Our study has certain limitations. Given its retrospective nature, information on medication compliance was limited to review of clinical notes. We encountered missing data points, which were subsequently excluded from statistical analysis and potentially limited the magnitude of the results. Despite careful attempts to reduce missing data, it is possible that systematic bias was introduced by inclusion of only those without missing data. There is also the possibility of selection bias, as perhaps only the compliant patients were included in this retrospective analysis. Our sample size is indeed smaller than those studied in landmark CDK4/6i clinical trials.

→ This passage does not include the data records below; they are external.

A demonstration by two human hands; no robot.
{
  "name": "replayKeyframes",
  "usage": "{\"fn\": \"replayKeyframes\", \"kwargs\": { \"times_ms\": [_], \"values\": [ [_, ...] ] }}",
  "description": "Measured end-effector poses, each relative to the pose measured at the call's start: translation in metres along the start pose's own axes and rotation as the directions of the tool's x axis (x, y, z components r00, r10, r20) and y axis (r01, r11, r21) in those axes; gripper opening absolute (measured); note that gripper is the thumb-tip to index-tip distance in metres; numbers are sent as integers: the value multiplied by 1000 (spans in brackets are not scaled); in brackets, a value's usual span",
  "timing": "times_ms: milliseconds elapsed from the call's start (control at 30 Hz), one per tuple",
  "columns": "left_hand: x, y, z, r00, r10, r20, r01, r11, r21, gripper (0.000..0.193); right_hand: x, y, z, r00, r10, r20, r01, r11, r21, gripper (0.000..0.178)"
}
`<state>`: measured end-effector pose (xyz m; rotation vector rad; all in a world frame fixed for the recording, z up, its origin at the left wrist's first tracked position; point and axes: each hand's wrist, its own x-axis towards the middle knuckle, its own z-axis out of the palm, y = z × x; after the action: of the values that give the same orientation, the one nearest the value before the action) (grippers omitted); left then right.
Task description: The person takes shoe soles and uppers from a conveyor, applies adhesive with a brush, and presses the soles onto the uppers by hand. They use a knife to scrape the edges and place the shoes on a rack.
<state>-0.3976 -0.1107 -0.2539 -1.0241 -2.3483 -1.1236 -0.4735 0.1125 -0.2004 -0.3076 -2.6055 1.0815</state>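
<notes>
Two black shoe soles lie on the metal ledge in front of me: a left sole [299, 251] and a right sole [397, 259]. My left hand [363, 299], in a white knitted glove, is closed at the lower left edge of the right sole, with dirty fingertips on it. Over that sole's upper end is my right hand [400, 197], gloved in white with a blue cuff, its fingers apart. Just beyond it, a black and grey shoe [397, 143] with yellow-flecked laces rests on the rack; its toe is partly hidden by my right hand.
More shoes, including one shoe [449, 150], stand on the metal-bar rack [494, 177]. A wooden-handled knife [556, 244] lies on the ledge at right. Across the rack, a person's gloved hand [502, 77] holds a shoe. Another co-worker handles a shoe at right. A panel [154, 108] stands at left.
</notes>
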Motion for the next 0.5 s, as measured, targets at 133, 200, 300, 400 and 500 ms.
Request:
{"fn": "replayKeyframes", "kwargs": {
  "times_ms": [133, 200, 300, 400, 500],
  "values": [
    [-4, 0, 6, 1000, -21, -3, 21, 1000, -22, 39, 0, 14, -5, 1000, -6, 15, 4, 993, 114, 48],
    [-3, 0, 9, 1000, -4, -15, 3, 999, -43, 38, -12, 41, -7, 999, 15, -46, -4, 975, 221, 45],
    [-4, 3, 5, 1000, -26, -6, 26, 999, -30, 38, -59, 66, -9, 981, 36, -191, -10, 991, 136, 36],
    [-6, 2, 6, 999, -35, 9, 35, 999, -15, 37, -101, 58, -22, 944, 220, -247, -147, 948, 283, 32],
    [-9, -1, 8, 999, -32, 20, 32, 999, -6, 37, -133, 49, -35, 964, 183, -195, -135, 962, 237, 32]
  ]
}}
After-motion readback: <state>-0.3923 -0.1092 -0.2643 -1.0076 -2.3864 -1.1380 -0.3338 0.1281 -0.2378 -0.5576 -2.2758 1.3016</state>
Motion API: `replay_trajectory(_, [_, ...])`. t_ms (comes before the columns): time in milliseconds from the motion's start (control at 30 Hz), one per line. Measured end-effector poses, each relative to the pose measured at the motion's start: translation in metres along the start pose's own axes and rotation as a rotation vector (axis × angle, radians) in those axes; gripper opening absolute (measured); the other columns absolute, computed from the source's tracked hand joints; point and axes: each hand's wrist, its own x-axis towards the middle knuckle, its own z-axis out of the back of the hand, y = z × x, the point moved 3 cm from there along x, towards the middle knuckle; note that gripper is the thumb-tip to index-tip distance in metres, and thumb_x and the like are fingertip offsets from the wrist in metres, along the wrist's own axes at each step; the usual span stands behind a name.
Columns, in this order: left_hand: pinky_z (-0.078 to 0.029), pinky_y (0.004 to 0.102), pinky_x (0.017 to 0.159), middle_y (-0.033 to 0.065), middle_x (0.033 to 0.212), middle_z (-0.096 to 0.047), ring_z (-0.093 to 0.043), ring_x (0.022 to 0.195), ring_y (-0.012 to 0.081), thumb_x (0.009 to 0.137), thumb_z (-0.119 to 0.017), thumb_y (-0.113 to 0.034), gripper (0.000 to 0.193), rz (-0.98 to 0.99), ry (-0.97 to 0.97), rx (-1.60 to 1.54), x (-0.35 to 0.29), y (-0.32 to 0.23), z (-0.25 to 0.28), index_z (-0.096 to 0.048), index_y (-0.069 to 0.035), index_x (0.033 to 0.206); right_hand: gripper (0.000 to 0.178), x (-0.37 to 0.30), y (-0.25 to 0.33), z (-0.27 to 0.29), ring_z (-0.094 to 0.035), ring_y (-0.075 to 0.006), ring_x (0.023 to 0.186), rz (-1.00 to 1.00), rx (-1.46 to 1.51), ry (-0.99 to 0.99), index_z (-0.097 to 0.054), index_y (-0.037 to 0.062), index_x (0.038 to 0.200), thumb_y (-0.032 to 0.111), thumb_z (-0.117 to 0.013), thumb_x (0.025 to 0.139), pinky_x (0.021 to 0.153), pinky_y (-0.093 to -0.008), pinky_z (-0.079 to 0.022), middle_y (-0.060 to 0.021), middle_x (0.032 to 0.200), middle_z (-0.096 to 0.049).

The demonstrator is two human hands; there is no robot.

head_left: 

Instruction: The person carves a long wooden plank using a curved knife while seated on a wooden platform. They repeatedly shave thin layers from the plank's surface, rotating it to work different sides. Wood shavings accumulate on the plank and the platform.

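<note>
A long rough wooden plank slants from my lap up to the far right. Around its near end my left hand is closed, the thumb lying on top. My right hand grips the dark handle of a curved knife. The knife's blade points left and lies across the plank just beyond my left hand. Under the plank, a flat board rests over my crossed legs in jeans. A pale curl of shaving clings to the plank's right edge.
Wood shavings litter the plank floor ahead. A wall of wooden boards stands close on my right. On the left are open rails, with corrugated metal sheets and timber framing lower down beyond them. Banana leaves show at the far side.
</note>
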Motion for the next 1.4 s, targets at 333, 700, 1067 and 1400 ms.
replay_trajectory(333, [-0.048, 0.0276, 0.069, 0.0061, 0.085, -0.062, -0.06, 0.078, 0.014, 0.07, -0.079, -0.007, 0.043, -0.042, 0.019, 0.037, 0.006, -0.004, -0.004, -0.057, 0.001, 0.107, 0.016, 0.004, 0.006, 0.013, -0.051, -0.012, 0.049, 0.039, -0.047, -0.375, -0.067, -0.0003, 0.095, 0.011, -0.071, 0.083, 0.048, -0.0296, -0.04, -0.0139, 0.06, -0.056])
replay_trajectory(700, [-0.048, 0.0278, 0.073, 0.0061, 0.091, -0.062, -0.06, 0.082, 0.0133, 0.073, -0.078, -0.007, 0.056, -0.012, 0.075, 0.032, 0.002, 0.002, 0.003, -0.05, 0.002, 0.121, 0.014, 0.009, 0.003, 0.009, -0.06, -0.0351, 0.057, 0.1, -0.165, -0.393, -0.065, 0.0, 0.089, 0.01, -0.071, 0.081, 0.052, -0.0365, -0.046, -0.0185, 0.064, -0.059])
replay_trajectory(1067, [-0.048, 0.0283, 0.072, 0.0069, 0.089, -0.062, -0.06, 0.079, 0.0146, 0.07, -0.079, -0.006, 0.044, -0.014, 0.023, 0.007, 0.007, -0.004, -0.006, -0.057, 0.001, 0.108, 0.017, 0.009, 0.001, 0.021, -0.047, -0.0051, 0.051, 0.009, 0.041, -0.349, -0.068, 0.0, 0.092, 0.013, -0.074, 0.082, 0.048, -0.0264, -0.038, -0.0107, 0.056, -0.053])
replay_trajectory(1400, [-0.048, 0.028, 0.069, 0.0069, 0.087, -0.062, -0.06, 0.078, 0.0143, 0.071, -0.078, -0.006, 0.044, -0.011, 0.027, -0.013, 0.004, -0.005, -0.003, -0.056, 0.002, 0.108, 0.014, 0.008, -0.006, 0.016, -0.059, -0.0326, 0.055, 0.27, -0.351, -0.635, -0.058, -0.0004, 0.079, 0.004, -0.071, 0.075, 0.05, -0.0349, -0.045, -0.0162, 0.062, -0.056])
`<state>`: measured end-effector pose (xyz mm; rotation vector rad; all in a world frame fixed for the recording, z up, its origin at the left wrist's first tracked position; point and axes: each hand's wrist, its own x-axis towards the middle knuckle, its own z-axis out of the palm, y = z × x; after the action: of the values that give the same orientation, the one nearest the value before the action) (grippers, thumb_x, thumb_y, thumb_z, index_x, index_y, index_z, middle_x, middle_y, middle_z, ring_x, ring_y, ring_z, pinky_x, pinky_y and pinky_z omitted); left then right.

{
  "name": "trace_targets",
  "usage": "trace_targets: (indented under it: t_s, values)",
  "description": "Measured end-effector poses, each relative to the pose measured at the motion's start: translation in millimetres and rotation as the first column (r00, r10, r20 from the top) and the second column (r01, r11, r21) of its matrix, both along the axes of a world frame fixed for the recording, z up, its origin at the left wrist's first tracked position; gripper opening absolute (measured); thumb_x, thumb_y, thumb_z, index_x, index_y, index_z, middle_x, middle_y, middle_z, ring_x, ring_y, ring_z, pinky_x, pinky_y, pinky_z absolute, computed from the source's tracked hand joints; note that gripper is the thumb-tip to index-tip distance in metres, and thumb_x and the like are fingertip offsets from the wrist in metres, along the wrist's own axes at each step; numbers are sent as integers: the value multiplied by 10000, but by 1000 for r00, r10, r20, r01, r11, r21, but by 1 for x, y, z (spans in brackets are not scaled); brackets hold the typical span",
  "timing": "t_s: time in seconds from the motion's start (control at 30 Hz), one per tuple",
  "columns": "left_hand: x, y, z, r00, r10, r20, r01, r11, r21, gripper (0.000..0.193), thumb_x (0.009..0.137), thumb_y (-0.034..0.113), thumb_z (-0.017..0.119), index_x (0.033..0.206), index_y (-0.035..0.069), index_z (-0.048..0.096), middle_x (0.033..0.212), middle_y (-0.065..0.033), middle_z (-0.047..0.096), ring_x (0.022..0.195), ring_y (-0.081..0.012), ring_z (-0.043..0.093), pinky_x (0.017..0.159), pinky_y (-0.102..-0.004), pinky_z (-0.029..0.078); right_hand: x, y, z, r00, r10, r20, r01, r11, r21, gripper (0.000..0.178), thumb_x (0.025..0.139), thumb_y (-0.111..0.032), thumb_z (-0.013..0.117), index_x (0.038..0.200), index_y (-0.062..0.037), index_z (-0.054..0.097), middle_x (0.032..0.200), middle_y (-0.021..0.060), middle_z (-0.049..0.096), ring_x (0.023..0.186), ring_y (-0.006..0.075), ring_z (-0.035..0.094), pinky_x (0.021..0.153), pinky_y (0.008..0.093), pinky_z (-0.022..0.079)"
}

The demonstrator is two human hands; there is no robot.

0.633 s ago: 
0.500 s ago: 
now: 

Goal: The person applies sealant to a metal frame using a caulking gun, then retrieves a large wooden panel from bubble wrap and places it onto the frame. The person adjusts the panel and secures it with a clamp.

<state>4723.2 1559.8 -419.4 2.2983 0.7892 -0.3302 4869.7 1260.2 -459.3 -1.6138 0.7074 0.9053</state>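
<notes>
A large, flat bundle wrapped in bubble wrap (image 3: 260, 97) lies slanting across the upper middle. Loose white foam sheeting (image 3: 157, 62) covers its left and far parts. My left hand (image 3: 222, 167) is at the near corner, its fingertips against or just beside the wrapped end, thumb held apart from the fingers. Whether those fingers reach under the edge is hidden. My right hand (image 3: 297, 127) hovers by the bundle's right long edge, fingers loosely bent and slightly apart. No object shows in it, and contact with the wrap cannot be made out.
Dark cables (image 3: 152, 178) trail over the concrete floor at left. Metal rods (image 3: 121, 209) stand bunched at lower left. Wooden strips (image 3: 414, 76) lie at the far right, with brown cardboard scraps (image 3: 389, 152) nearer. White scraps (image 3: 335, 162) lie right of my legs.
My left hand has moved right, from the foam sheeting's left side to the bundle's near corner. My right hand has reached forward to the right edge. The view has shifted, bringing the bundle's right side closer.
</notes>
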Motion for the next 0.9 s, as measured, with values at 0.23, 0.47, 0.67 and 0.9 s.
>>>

However, although small, our study includes the highest proportion of Black patients for analysis of toxicities and PFS of CDK4/6i ever reported in the literature.

This is the first study to elucidate that despite lower baseline neutrophil counts seen in Black patients, there are no differences between racial groups in the frequency of infections, dose reductions, or dose delays seen with CDK4/6i use in MBC. Based on these results, the lower baseline neutrophil counts that may be seen in Black patients should not cause concern or hesitancy when initiating CDK4/6i, as they may not be clinically relevant.

Conclusion

In our cohort, Black patients had a lower baseline ANC compared to Non-Black patients, but they experienced less of a decline in ANC from baseline (delta-ANC) during treatment with CDK4/6i. Our results are the first to examine racial disparities in toxicities of patients receiving CDK4/6i. Our data suggest that CDK4/6is can be safely administered to patients who may have BEN, since their baseline ANC does not necessarily translate into increased rates of infections, dose reductions, or dose delays.